What the task asks:
What you return should match the data below exactly, with no pictures in it.

Given material:
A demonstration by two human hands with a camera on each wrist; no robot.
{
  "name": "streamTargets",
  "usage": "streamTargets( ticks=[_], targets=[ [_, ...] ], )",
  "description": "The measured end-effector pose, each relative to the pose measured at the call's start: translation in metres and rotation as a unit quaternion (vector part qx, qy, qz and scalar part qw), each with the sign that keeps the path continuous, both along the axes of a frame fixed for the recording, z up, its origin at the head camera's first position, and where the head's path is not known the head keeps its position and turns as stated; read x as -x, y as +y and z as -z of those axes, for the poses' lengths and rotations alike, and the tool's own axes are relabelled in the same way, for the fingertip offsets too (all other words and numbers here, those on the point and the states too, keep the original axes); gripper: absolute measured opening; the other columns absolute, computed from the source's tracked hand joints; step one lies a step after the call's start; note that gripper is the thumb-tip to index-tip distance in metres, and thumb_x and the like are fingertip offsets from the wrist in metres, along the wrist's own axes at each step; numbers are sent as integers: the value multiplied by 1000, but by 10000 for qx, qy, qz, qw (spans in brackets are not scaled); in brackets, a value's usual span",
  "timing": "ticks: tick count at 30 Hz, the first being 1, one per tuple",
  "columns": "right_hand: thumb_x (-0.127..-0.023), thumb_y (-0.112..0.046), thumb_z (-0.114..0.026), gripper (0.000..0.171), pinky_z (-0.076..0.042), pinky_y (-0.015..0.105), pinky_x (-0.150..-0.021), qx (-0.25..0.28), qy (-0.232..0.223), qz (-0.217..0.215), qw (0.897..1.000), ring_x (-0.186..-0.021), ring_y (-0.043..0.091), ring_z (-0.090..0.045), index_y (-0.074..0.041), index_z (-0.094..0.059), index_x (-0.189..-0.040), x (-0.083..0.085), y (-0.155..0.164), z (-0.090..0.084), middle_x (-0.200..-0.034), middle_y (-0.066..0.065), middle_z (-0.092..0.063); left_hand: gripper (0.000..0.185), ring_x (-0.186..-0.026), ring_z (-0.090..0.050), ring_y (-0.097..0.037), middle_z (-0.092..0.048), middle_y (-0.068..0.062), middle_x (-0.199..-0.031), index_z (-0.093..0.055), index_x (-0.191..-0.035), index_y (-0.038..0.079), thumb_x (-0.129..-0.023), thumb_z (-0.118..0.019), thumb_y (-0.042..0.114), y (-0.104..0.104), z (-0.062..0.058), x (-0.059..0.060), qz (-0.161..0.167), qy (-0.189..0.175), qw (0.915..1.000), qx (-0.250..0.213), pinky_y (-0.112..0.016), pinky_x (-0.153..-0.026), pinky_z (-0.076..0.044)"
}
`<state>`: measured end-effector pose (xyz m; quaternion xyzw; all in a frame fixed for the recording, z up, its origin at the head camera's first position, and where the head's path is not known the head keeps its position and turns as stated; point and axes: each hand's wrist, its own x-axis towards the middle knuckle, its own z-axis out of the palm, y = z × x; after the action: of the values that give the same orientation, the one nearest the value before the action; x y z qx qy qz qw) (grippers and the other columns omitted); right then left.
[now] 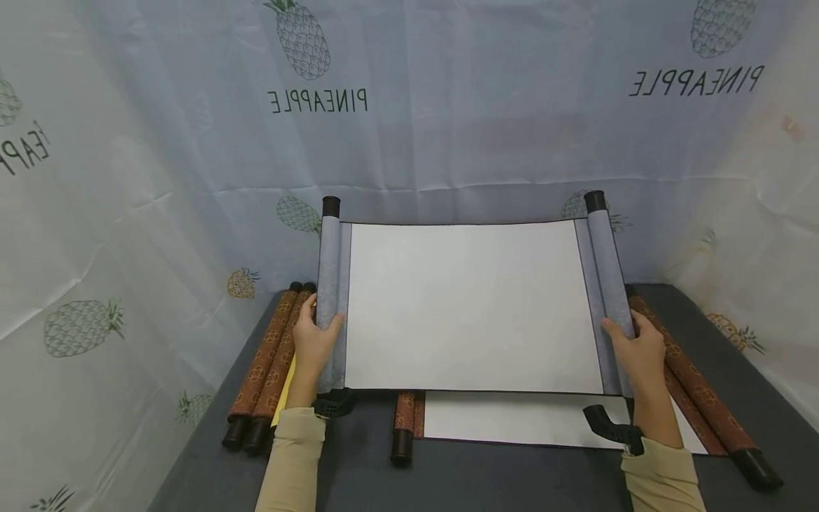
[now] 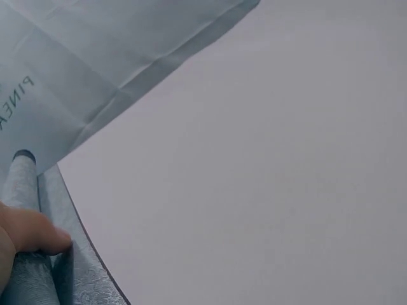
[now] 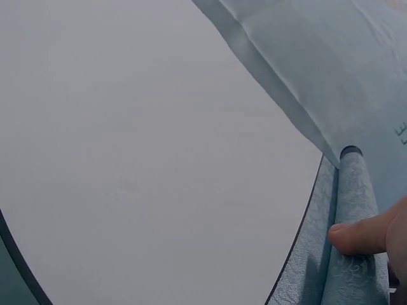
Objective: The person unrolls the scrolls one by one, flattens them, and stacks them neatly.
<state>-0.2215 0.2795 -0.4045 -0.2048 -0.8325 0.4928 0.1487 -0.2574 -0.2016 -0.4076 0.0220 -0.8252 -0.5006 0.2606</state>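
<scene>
I hold a blue-grey scroll [image 1: 470, 306] open in the air above the dark grey tabletop [image 1: 358, 476], its blank white paper panel stretched flat between my hands. My left hand [image 1: 313, 348] grips the left roll [image 1: 329, 284], a cylinder wrapped in pale patterned brocade with a dark round cap on top; my fingers [image 2: 32, 232] curl round it, the thumb pressing on the woven cloth. My right hand [image 1: 636, 348] grasps the right roll [image 1: 608, 277] the same way, thumb [image 3: 359, 235] laid across the embossed fabric just below its dark end knob [image 3: 350, 152]. A thin dark line edges the paper where it meets the silk border.

Below, a second scroll [image 1: 544, 419] lies part-opened on the tabletop, white paper showing, its brown rollers patterned with gold rings. Two rolled brown scrolls [image 1: 265, 366] lie side by side at the left. A crinkled plastic sheet printed with pineapples [image 1: 301, 39] hangs behind
</scene>
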Motion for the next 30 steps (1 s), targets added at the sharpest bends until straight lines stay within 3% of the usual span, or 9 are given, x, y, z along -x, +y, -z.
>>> streamTargets(
  ticks=[3,7,11,16,23,30],
  targets=[
    [-100,-29,-47,66,-33,65,-107,-56,41,-41,10000,-134,52,-38,2,-21,-151,-1,0,-1,-150,34,-32,61,-110,-61,-45,-58,-34,-126,-41,-142,-4,-87,-66,5,-3,-1,0,-49,128,9999,66,-57,-88,-51],
    [-100,-26,-48,65,-32,64,-107,-119,186,-124,9997,-135,51,-37,0,-21,-152,-2,2,-1,-151,32,-32,62,-115,-58,-45,-55,-32,-133,-40,-143,-3,-87,-65,6,-6,-2,0,-97,32,9999,126,-57,-92,-49],
    [-100,-24,-47,63,-32,64,-105,-275,272,-278,9989,-133,50,-38,1,-20,-152,-2,7,0,-150,34,-32,63,-120,-56,-45,-51,-30,-139,-38,-145,-1,-89,-64,10,-7,-2,0,-17,-151,9998,148,-57,-94,-48],
    [-100,-19,-46,62,-32,65,-103,-500,268,-370,9977,-130,52,-38,5,-20,-151,-2,13,1,-148,37,-32,63,-122,-55,-43,-50,-28,-141,-37,-147,0,-90,-64,10,-6,0,2,158,-116,9998,86,-57,-96,-47],
    [-101,-22,-44,63,-31,67,-103,-594,-38,-315,9977,-132,54,-36,3,-18,-152,-3,24,-2,-151,36,-28,67,-139,-39,-41,-35,-27,-153,-29,-149,-5,-90,-61,6,2,14,7,535,-167,9982,-191,-56,-110,-36],
    [-100,-21,-45,64,-33,70,-99,-1262,-197,-479,9906,-127,60,-36,11,-18,-149,-1,38,-1,-145,42,-29,70,-145,-32,-36,-27,-20,-158,-24,-152,1,-92,-59,6,9,23,7,772,-457,9946,-520,-53,-116,-30]
  ],
)
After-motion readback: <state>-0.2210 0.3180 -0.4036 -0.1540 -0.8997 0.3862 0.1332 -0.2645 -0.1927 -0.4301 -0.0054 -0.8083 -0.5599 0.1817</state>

Task result:
A demonstration by two human hands with a camera on each wrist; no robot.
{
  "name": "streamTargets",
  "usage": "streamTargets( ticks=[_], targets=[ [_, ...] ], )",
  "description": "The measured end-effector pose, each relative to the pose measured at the call's start: translation in metres and rotation as a unit quaternion (vector part qx, qy, qz and scalar part qw), each with the sign that keeps the path continuous, both along the axes of a frame fixed for the recording, z up, its origin at the head camera's first position, and where the head's path is not known the head keeps its position and turns as stated; read x as -x, y as +y and z as -z of those axes, for the poses' lengths and rotations alike, and the tool's own axes are relabelled in the same way, for the fingertip offsets too (all other words and numbers here, those on the point and the states too, keep the original axes); gripper: absolute measured opening; the other columns absolute, computed from the source's tracked hand joints; step one lies a step after the call's start; note that gripper is the thumb-tip to index-tip distance in metres, and thumb_x and the like are fingertip offsets from the wrist in metres, along the wrist's own axes at each step; numbers are sent as integers: the value multiplied by 1000, but by 10000 for qx, qy, qz, qw (spans in brackets are not scaled); in brackets, a value's usual span",
  "timing": "ticks: tick count at 30 Hz, the first being 1, one per tuple",
  "columns": "right_hand: thumb_x (-0.127..-0.023), thumb_y (-0.112..0.046), thumb_z (-0.114..0.026), gripper (0.000..0.171), pinky_z (-0.076..0.042), pinky_y (-0.015..0.105), pinky_x (-0.150..-0.021), qx (-0.25..0.28), qy (-0.232..0.223), qz (-0.217..0.215), qw (0.897..1.000), ring_x (-0.186..-0.021), ring_y (-0.043..0.091), ring_z (-0.090..0.045), index_y (-0.074..0.041), index_z (-0.094..0.059), index_x (-0.189..-0.040), x (-0.083..0.085), y (-0.155..0.164), z (-0.090..0.084), middle_x (-0.200..-0.034), middle_y (-0.066..0.065), middle_z (-0.092..0.063); left_hand: gripper (0.000..0.185), ring_x (-0.186..-0.026), ring_z (-0.090..0.050), ring_y (-0.097..0.037), middle_z (-0.092..0.048), middle_y (-0.068..0.062), middle_x (-0.199..-0.031), index_z (-0.093..0.055), index_x (-0.191..-0.035), index_y (-0.038..0.079), thumb_x (-0.129..-0.023), thumb_z (-0.118..0.019), thumb_y (-0.042..0.114), y (-0.104..0.104), z (-0.062..0.058), x (-0.059..0.060), qz (-0.161..0.167), qy (-0.189..0.175), qw (0.915..1.000), qx (-0.250..0.213), pinky_y (-0.112..0.016), pinky_x (-0.153..-0.026), pinky_z (-0.076..0.044)"
}
`<state>`: measured end-effector pose (xyz m; quaternion xyzw; all in a frame fixed for the recording, z up, its origin at the head camera's first position, and where the head's path is not known the head keeps its position and turns as stated; point and axes: each hand's wrist, its own x-axis towards the middle knuckle, its own z-axis out of the palm, y = z × x; after the action: of the values that give the same orientation, the one nearest the value before the action; x y z qx qy qz qw) (grippers and the other columns omitted); right then left.
[now] 
[now] 
[now] 
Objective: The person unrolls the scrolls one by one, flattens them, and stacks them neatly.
<state>-0.2215 0.2795 -0.4045 -0.2048 -0.8325 0.4928 0.1487 -0.2574 -0.2016 -0.4076 0.0220 -0.8252 -0.5006 0.2606</state>
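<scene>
I hold a blue-grey scroll [image 1: 470, 306] open in the air above the dark grey tabletop [image 1: 358, 476], its blank white paper panel stretched flat between my hands. My left hand [image 1: 313, 348] grips the left roll [image 1: 329, 284], a cylinder wrapped in pale patterned brocade with a dark round cap on top; my fingers [image 2: 32, 232] curl round it, the thumb pressing on the woven cloth. My right hand [image 1: 636, 348] grasps the right roll [image 1: 608, 277] the same way, thumb [image 3: 359, 235] laid across the embossed fabric just below its dark end knob [image 3: 350, 152]. A thin dark line edges the paper where it meets the silk border.

Below, a second scroll [image 1: 544, 419] lies part-opened on the tabletop, white paper showing, its brown rollers patterned with gold rings. Two rolled brown scrolls [image 1: 265, 366] lie side by side at the left. A crinkled plastic sheet printed with pineapples [image 1: 301, 39] hangs behind
</scene>
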Motion for the next 30 steps (1 s), targets added at the sharpest bends until straight lines stay within 3% of the usual span, or 9 are given, x, y, z along -x, +y, -z.
>>> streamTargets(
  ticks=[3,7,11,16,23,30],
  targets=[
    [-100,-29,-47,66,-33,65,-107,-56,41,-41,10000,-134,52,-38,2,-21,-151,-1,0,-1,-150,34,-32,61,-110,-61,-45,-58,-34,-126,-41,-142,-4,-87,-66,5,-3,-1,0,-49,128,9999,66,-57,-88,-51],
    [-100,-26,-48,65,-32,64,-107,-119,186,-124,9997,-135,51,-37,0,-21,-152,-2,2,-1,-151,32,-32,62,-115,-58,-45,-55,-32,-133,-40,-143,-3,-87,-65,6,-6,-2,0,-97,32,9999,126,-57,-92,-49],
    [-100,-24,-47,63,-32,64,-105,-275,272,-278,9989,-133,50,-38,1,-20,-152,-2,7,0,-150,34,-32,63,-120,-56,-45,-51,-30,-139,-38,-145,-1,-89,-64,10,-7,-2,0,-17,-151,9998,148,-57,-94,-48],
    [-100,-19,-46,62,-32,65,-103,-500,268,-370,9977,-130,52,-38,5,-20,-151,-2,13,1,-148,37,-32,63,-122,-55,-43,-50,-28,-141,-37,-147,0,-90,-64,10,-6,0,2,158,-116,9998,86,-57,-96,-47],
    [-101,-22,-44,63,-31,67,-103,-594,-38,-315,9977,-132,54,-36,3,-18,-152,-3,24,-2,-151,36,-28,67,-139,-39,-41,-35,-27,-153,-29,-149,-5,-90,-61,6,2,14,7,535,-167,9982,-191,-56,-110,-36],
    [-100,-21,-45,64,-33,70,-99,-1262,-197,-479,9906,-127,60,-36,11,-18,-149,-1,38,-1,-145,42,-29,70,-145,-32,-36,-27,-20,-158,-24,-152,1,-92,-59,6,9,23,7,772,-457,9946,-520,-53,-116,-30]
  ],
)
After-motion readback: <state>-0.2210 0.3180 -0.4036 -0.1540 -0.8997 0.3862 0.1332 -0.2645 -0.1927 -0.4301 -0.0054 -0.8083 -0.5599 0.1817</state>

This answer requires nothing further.